窓際の自習スペースに、黒い“影のひび”が一本、床から椅子の脚へ伸びている。ひびの縁には粉のようなものが付着し、そこを蛾ともクラゲともつかない“何か”が舐めるように往復する。
別のテーブルでは、参考書に顔を落とした学生の足元から細い糸が空気中へ立ち上がり、その先に黒い滴がぶら下がって、呼吸のリズムに合わせてふらふら揺れる。

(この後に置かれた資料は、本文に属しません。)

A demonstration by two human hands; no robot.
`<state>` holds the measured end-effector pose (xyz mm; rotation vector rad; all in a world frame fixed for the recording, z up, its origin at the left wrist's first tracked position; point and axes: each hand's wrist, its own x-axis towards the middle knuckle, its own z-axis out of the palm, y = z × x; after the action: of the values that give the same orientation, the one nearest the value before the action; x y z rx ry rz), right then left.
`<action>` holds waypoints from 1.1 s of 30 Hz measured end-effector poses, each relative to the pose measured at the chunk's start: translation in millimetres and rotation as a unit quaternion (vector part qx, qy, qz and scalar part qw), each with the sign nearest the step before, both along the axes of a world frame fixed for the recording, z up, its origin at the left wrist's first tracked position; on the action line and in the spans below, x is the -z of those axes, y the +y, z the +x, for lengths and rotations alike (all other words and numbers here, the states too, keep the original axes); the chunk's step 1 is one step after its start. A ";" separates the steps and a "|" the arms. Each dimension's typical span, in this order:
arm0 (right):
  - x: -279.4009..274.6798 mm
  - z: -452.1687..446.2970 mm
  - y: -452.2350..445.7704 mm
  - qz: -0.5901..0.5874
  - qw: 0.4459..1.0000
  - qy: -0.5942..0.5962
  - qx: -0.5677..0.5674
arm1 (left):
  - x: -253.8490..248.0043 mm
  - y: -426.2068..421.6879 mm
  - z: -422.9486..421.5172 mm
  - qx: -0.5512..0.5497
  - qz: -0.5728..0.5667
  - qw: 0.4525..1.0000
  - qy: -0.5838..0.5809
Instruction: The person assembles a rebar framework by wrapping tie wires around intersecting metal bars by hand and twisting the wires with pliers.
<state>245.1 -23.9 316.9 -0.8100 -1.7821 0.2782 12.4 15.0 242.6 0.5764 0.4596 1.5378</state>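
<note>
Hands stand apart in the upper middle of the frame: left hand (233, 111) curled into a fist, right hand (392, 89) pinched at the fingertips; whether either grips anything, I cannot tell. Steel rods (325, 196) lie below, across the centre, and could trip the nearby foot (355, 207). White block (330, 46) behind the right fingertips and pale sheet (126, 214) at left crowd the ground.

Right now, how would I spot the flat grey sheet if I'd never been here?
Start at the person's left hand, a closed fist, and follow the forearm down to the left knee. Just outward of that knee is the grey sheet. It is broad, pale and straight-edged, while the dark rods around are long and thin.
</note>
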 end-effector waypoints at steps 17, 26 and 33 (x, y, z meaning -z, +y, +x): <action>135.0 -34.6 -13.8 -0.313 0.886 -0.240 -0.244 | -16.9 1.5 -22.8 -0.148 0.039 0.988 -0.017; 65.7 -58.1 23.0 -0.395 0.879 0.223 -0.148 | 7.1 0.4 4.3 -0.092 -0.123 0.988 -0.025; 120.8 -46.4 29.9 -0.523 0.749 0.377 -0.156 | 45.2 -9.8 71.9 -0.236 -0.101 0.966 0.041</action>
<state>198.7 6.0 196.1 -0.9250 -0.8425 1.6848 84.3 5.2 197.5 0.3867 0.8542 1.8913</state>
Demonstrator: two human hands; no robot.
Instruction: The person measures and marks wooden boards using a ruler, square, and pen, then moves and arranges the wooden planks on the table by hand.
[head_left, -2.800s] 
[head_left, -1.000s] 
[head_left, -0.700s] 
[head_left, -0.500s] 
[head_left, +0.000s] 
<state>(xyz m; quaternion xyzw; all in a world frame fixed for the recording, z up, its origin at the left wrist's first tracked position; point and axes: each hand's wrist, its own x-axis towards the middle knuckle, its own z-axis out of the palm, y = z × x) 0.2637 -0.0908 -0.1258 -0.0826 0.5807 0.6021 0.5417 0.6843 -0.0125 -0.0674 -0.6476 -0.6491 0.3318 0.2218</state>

気づいているのは僕だけだ。誰も顔を上げない。誰も見えていない。
——人の心には裂け目ができる。疲れたとき、悲しいとき、ひとりでいるとき。
——奴の獣は、その裂け目から入り、名前を覚え、匂いを覚えて、辿る。姫のところまで。
「やめろ」
小さく荒い声が出る。
ウォルフはうなずかず、否定もせず、ただ続ける。
——選べ。受けるか、捨てるか。捨ててもよい。起きたことは、起きたままになる。受ければ、命令になる。命令なら、俺がやらせる。
「僕は——」
言葉がそこで止まる。善悪の天秤はこういうときほど役に立たない。
ぬいぐるみは待っている。急かさない。
窓の外で救急車のサイレンが短く切れて、また続く。空調の風が書架の背を撫で、ページの擦れる音が戻る。視界の“ひび”はまだそこにあって、黒い滴がひとつだけ床に落ちる。
「答えは、今じゃないと、だめか」
——今でなくてもよい。だが、遅くはできない。匂いは濃くなる。
——おまえが躊躇うなら、代わりの盾を探す。それは姫にとって、最善ではない。
目を閉じて、開く。手の甲に残った布の感触が、皮膚の上で現実の側に踏みとどまる。
すぐに頷けないことだけは確かで、すぐに背を向けないことももう確かだ。
——悩め。悩むのは生きている証拠だ。
その声と一緒に光はしぼみ、ぬいぐるみはただのぬいぐるみに戻った。僕は本を閉じ、深呼吸を三回して席を立つ。
百合香は、合宿の打ち合わせからすぐには戻らないだろう。雄大は、あの目配せを、この先も何度となく繰り返す。
これが、僕と人狼が出会い、世界の輪郭が変わりはじめる瞬間だった。